A video was shared by his son, Eduardo Bolsonaro, and showed the Brazilian president with members of his cabinet interacting with a large group of people.
No one appeared to be wearing masks or any other protective gear. According to affiliate CNN Brasil, some people booed the president and banged pots from windows and balcony in protest.
Bolsonaro has dismissed the coronavirus in the past as a "little flu" and said he believes impact on Brazil's economy will be much worse. He has been pushing to lift self-isolation measures imposed by governors in several Brazilian states.
10:24 a.m.
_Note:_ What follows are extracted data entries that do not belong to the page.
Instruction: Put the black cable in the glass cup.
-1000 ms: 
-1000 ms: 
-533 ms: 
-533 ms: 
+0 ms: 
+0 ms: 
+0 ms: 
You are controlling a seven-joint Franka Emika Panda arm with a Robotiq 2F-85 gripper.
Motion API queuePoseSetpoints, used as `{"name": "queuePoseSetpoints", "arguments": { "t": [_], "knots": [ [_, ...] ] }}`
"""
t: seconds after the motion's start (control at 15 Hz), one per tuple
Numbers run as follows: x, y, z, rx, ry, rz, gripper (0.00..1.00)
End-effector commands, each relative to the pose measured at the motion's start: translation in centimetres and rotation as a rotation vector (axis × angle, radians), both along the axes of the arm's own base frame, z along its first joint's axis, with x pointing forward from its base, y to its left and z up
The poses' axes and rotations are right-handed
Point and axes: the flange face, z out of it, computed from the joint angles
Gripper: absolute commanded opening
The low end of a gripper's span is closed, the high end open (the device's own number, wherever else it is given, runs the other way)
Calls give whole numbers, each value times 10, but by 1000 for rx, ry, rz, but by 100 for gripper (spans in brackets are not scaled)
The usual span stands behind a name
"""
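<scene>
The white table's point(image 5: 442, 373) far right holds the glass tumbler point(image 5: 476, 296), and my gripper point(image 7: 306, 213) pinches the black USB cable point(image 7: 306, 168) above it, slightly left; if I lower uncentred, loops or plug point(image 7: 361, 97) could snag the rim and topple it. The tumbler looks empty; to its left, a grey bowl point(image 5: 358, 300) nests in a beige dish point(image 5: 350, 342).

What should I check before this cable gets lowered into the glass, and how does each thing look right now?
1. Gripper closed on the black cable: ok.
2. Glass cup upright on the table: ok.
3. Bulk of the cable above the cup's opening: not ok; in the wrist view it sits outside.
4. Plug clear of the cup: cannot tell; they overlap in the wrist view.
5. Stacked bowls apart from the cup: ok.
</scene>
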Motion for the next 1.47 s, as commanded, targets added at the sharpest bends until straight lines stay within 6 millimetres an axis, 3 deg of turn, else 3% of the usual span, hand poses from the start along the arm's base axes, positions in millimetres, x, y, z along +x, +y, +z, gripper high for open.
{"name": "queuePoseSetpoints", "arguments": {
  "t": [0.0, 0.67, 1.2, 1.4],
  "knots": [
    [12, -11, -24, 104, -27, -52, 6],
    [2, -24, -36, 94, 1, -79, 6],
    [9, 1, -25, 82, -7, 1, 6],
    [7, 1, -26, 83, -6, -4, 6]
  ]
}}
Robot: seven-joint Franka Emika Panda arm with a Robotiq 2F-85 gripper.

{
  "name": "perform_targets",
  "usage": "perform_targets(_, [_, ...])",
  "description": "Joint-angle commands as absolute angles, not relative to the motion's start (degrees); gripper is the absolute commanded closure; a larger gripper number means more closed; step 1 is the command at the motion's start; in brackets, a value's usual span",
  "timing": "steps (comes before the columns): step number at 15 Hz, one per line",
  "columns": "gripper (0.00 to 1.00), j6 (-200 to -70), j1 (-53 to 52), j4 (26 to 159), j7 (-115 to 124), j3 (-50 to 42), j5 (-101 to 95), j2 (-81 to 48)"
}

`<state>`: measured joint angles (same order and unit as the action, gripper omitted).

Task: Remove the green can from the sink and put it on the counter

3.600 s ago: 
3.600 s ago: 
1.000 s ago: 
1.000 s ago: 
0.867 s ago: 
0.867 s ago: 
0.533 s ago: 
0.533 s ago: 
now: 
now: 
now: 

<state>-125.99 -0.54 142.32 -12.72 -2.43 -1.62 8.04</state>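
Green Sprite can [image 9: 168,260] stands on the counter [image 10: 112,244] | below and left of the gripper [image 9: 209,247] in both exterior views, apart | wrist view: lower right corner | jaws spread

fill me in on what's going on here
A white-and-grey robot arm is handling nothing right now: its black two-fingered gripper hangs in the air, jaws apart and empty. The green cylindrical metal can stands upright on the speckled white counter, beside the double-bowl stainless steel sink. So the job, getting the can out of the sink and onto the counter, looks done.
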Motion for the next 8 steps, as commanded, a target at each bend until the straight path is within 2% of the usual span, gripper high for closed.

ET, April 10, 2020
Oakland is closing 74 miles of city streets to make more room for physical distancing
From CNN's Cheri Mossburg
About 74 miles of Oakland, California, streets will be closed to give bicyclists and pedestrians more room to spread out during the coronavirus pandemic.
Mayor Libby Schaaf gave a preview of the new initiative, dubbed Oakland Slow Streets, in a virtual town hall Thursday night.
Parks are too crowded to maintain proper physical distancing, Chief Resilience Officer Alexandra McBride noted, so the city's creative solution is to take advantage of the 20% to 30% of land dedicated to roads.
City streets will close roads to vehicular traffic mostly in and around residential neighborhoods. The official rollout of this emergency and details are expected to be released later today.
10:18 a.m. ET, April 10, 2020
Melinda Gates says coronavirus will be "horrible in the developing world"
From CNN's Adrienne Vogt
Melinda Gates says she’s very concerned that vulnerable, poor populations in developing countries will not be able to handle the coronavirus crisis.
“It’s going to be horrible in the developing world. And part of the reason you're seeing the case numbers still don't look very bad, it’s because they don't have access to very many tests,” said Gates, co-chair of the Bill & Melinda Gates Foundation, which is putting billions of dollars behind eight potential vaccines for the coronavirus.
“If you live in a slum, you can't physical distance. You have to go out and get your meal. You don't have clean water to wash your hands,” she said in an interview with CNN’s Poppy Harlow. “We have a crisis on our hands that we aren't even talking about in the United States.”
Gates said that the coronavirus pandemic will set the world back in terms of gender equity as well.
“70% of the health care workers around the world are women. Women do more than two times the unpaid labor in their homes. So they're caring for people in the health system and they’re caring for people at home,” she said.